In [3]:
import pandas as pd

# Load Windows log file
df = pd.read_csv('../data/windows_logs.csv')

# Preview first few rows
df.head()


Unnamed: 0,timestamp,event_id,event_type,username,host,logon_type,process_name,privilege_used
0,2025-07-21 11:00:00,4625,Logon Failure,guest,WORKSTATION-01,RemoteDesktop,cmd.exe,
1,2025-07-21 11:00:13,4688,Process Created,admin,WORKSTATION-01,Network,cmd.exe,
2,2025-07-21 11:00:30,4625,Logon Failure,alice,FINANCE-LAPTOP,Interactive,cmd.exe,
3,2025-07-21 11:00:54,4672,Privilege Escalation,guest,SERVER-02,RemoteDesktop,chrome.exe,SeDebugPrivilege
4,2025-07-21 11:01:12,4672,Privilege Escalation,guest,WORKSTATION-01,Network,explorer.exe,SeDebugPrivilege


In [4]:
# Fill every row with a placeholder parent process ('explorer.exe') just for detection testing
df['parent_process'] = ['explorer.exe'] * len(df)


In [5]:
# Lowercase both process name columns for safe comparison
df['process_name'] = df['process_name'].str.lower()
df['parent_process'] = df['parent_process'].str.lower()


In [12]:
# Define suspicious parent and child processes
suspicious_parents = ['explorer.exe', 'winword.exe', 'outlook.exe']
suspicious_children = ['powershell.exe', 'cmd.exe', 'wscript.exe', 'mshta.exe', 'certutil.exe']

# Filter the DataFrame
suspicious_exec = df[
    (df['parent_process'].isin(suspicious_parents)) &
    (df['process_name'].isin(suspicious_children))
]


In [13]:
# Show detections if found
if not suspicious_exec.empty:
    print("🚩 Suspicious parent-child process executions detected:")
    display(suspicious_exec[['timestamp', 'parent_process', 'process_name', 'username', 'host']])
else:
    print("✅ No suspicious parent-child executions detected in this dataset.")
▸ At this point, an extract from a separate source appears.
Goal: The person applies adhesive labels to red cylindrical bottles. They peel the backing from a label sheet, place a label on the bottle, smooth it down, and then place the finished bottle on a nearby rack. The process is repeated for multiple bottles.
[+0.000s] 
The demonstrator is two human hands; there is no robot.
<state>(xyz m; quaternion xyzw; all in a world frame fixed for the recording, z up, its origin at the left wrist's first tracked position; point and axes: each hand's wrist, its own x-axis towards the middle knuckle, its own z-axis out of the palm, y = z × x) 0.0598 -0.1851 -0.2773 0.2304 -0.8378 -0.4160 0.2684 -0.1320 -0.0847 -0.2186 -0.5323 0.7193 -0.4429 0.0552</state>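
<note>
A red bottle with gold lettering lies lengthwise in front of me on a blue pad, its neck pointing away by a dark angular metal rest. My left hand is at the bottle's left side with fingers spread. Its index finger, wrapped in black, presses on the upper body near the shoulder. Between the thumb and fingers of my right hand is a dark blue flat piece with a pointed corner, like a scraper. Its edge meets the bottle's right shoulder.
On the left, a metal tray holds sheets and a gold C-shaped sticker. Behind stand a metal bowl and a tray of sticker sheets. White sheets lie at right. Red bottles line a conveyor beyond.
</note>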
🚩 Suspicious parent-child process executions detected:


Unnamed: 0,timestamp,parent_process,process_name,username,host
0,2025-07-21 11:00:00,explorer.exe,cmd.exe,guest,WORKSTATION-01
1,2025-07-21 11:00:13,explorer.exe,cmd.exe,admin,WORKSTATION-01
2,2025-07-21 11:00:30,explorer.exe,cmd.exe,alice,FINANCE-LAPTOP
7,2025-07-21 11:03:30,explorer.exe,cmd.exe,guest,FINANCE-LAPTOP
13,2025-07-21 11:02:49,explorer.exe,powershell.exe,charlie,FINANCE-LAPTOP
16,2025-07-21 11:03:28,explorer.exe,cmd.exe,guest,WORKSTATION-01
22,2025-07-21 11:10:16,explorer.exe,cmd.exe,alice,WORKSTATION-01
29,2025-07-21 11:13:03,explorer.exe,powershell.exe,admin,FINANCE-LAPTOP
33,2025-07-21 11:08:15,explorer.exe,powershell.exe,guest,SERVER-02
38,2025-07-21 11:06:20,explorer.exe,powershell.exe,admin,WORKSTATION-01


In [3]:
# Filter only failed logon attempts (event ID 4625)
failed_logins = df[df['event_id'] == 4625].copy()
failed_logins.head()


Unnamed: 0,timestamp,event_id,event_type,username,host,logon_type,process_name,privilege_used
0,2025-07-21 11:00:00,4625,Logon Failure,guest,WORKSTATION-01,RemoteDesktop,cmd.exe,
2,2025-07-21 11:00:30,4625,Logon Failure,alice,FINANCE-LAPTOP,Interactive,cmd.exe,
8,2025-07-21 11:01:28,4625,Logon Failure,alice,HR-PC,RemoteDesktop,explorer.exe,
10,2025-07-21 11:02:20,4625,Logon Failure,bob,WORKSTATION-01,Network,mimikatz.exe,
13,2025-07-21 11:02:49,4625,Logon Failure,charlie,FINANCE-LAPTOP,Interactive,powershell.exe,


In [4]:
import pandas as pd
from datetime import timedelta

# Load the dataset
df = pd.read_csv('../data/windows_logs.csv')

# Filter only failed login attempts (Event ID 4625)
failed_logins = df[df['event_id'] == 4625].copy()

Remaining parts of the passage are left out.